Sensor Platforms and ARM Propose Framework

It might just be the end of another lurch.

Technology doesn’t evolve in a smooth, continuous fashion. Someone has an idea for something totally new and makes it happen. And someone else sees that idea and thinks, “OK, that’s pretty cool, but I have a better way to do it.” And someone else looks on, shakes her head at the pitiful, primitive attempts underway and puts forth yet another approach that does its tricks even more efficiently and elegantly.

And so, from that original brainstorm comes a flurry of innovation. Each modification benefits from hindsight, having in hand the results of those that came before. This goes on for a while until some asymptote is approached and the activity level mellows out. And then, sometime hence, yet another new brainstorm occurs, and the process repeats.

So rather than proceeding in a constant fashion from point A to point ?, technology evolves in a series of lurches followed by variations on the lurch. Until, at some point, people decide that enough variations have been explored and that it’s time to move on; no more value is being added.

The sensor hub has been the focus of this sort of attention of late. Seems like only a couple of years ago that this was a novel idea. By offloading sensor processing, much of which must happen continuously, the application processor (AP) in a phone can be put to sleep, saving critical battery power, to be woken only if something significant has been picked up by the sensor subsystem.

There have been numerous implementations of sensor hubs in hardware and software. It’s certainly not clear that all the space has been explored. But then again, this is a business. If the explored space provides good-enough solutions, then why explore more? Going with a known approach can save a lot of time as compared to having to invent something totally new.
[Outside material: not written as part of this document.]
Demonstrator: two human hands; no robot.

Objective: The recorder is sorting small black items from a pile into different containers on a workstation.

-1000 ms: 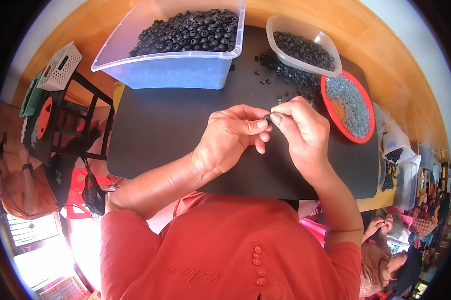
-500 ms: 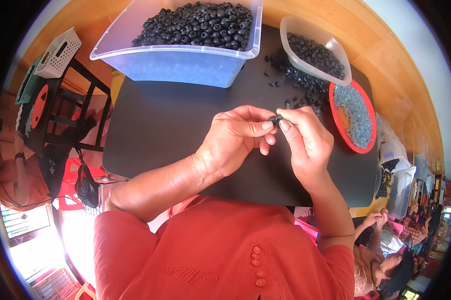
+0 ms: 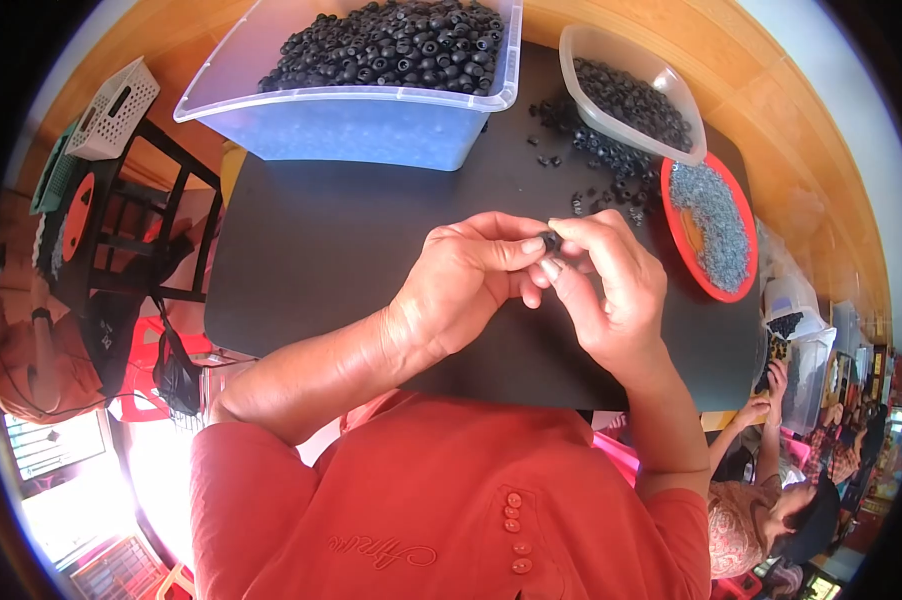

So Sensor Platforms, a purveyor of sensor fusion solutions, in collaboration with ARM, has declared that this is the time to formalize an architecture for AP/sensor hub interaction. They’ve rolled out an Open Sensor Platform specification, to be followed up by supporting open-source code, to establish an interface between the AP and the sensor hub along with a supporting framework that newcomers can simply use rather than having to rethink the entire problem.

The goal is to make it easier to incorporate existing and new sensors in mobile platforms by leveraging a pre-established structure and pre-existing code. One can then focus on value added rather than re-inventing the sensor hub yet again.

A brief summary of OSP

OSP sets up an API, assuming a specific arrangement between the AP and the sensor hub. The high-level configuration is shown in Figure 1. Given the value of the sensor hub, you might think that it would manage all sensors, but OSP provides for the situation where some connect directly to the AP.

Drawing_1.png

Figure 1. High-level AP/sensor-hub configuration

 

Note that OSP isn’t intended at present to address the data-heavy audio and video spaces. They can see possibly taking on audio in the future; there are no present plans to include cameras.

The following two figures illustrate the framework assumptions and components for the AP and sensor hubs shown above.

 

osp_android_framework_red.png
Figure 2. OSP framework – AP side (Courtesy Sensor Platforms)

 

Figure 2 shows the Android-side framework. Yes, there’s a decided Android tilt to this whole thing. There’s nothing about it that fundamentally ties the concept to Android, but that’s clearly where the initial attention is.

What OSP (not to be confused with the “AOSP” in the drawing, which is “Android Open Source Project,” aka “Android”) specifies are the yellow bits above, the elements necessary for bringing in sensor data – either from a hub or directly from sensors – and pushing it up to make it available to applications per the requirements of the Android hardware adaptation layer (HAL).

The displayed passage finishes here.